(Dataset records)
***
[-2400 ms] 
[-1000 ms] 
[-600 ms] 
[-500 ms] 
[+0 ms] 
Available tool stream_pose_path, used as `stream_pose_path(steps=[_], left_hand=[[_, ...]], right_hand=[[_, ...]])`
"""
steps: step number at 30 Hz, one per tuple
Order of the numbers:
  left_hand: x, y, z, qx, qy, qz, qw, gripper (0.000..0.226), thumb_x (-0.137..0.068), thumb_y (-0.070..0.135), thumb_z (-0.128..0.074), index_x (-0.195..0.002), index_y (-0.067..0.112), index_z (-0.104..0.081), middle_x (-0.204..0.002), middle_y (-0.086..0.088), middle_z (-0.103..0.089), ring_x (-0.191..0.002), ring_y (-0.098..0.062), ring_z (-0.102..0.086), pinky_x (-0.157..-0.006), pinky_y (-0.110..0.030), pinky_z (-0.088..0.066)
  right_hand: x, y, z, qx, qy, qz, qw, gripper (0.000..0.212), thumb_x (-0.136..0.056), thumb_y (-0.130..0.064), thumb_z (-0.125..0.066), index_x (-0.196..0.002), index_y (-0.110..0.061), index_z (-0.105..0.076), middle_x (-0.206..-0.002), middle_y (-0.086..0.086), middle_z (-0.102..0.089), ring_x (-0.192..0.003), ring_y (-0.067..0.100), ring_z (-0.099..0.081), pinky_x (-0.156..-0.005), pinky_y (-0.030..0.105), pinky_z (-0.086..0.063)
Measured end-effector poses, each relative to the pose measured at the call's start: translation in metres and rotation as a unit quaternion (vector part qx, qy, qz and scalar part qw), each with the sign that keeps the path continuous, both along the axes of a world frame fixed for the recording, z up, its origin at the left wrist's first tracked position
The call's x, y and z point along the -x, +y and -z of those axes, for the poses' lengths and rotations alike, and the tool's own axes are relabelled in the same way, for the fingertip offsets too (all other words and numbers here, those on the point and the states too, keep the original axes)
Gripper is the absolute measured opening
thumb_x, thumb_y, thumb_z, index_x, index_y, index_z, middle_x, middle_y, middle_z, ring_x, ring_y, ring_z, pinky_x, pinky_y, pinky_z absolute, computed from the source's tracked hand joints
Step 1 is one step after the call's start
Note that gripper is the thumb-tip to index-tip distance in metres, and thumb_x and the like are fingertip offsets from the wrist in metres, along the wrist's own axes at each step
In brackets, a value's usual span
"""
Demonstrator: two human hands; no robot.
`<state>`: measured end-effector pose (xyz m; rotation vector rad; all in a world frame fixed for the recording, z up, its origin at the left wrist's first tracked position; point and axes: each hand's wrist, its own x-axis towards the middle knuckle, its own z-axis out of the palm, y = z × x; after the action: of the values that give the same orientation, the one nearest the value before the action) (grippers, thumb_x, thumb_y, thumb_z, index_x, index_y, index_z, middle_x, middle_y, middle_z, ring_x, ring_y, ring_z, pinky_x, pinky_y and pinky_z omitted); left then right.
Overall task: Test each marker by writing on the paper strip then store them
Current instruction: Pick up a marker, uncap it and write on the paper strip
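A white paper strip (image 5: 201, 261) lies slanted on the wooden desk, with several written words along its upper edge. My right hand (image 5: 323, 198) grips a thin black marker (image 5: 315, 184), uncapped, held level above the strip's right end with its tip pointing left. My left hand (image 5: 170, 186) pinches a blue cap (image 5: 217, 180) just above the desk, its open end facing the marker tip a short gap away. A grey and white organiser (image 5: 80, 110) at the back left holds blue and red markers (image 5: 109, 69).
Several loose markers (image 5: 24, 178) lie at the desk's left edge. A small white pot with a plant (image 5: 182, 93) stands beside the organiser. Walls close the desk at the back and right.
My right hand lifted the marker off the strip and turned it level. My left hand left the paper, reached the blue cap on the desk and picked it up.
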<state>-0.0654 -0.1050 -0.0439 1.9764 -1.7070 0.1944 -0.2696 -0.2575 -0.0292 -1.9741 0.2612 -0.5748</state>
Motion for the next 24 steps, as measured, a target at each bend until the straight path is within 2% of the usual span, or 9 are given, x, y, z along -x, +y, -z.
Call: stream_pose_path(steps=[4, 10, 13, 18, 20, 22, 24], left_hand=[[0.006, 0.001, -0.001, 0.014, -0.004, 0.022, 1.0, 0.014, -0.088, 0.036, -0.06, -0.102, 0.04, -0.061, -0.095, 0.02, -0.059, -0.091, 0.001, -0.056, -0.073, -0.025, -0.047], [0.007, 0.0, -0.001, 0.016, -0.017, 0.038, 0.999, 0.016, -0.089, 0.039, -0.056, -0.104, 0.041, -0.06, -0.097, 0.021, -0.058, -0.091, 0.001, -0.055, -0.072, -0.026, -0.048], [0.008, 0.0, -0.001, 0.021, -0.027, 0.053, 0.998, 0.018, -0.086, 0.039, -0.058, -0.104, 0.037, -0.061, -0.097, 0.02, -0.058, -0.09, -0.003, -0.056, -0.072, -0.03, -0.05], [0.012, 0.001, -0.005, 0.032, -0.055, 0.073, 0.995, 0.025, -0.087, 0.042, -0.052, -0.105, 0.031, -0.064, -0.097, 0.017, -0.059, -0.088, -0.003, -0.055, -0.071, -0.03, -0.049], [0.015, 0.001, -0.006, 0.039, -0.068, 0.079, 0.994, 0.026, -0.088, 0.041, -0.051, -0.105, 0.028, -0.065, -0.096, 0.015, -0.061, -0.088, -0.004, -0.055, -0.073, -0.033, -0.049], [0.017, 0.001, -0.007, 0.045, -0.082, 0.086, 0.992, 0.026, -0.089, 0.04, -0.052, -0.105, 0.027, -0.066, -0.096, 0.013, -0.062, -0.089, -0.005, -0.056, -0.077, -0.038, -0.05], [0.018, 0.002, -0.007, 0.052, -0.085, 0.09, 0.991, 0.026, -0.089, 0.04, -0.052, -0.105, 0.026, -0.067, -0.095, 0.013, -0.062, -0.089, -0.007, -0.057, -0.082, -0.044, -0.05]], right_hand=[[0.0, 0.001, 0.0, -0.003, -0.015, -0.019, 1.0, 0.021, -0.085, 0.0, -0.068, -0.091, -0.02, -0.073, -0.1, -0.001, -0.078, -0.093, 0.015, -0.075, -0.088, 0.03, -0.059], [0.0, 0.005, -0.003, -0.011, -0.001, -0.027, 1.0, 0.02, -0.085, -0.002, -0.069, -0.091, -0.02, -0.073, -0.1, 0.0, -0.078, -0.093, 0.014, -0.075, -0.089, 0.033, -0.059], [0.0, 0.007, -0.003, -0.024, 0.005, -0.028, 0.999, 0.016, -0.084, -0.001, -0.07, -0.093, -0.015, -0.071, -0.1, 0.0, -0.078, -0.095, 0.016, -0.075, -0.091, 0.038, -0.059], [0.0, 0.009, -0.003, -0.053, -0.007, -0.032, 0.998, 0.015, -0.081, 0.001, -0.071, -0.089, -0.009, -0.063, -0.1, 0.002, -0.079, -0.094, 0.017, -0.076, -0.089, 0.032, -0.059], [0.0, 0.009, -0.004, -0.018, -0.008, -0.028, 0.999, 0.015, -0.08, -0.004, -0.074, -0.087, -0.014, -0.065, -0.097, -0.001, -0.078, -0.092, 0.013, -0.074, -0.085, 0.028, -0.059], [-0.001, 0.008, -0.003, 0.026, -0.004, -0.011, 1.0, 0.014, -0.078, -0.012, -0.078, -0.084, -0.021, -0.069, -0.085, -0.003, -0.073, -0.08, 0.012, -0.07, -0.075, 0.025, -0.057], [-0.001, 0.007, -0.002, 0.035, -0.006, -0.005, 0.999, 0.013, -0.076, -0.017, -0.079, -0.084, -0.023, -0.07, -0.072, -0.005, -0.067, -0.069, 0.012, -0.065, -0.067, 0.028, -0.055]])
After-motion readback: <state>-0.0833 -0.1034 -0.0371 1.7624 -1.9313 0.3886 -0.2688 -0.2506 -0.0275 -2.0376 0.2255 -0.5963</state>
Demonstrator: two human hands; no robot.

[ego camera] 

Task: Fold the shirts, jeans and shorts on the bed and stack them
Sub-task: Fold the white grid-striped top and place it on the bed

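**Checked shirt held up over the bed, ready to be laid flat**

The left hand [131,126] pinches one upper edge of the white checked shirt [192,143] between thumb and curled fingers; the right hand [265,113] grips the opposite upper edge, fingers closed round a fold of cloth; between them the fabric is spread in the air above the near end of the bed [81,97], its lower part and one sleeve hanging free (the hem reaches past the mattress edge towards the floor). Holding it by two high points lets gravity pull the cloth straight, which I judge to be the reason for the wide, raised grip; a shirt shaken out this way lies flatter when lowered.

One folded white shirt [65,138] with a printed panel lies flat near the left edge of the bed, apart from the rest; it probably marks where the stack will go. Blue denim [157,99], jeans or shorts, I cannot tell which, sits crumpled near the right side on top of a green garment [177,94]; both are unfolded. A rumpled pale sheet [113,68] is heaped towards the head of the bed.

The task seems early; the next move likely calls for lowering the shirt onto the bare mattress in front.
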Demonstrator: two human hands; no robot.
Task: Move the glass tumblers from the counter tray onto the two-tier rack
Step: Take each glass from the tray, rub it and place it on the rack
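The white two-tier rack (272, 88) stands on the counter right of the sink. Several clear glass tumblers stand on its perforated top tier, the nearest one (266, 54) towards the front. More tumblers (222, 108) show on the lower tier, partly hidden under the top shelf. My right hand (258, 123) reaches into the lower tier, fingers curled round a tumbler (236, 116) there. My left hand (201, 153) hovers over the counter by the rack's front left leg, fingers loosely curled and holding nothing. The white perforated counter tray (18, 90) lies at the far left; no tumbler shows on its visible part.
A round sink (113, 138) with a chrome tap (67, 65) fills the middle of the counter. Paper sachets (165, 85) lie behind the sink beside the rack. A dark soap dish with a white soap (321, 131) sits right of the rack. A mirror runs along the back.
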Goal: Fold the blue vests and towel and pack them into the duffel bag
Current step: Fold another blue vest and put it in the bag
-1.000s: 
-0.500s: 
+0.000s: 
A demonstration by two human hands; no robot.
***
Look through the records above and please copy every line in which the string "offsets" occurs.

The call's x, y and z point along the -x, +y and -z of those axes, for the poses' lengths and rotations alike, and the tool's own axes are relabelled in the same way, for the fingertip offsets too (all other words and numbers here, those on the point and the states too, keep the original axes)
Note that gripper is the thumb-tip to index-tip distance in metres, and thumb_x and the like are fingertip offsets from the wrist in metres, along the wrist's own axes at each step

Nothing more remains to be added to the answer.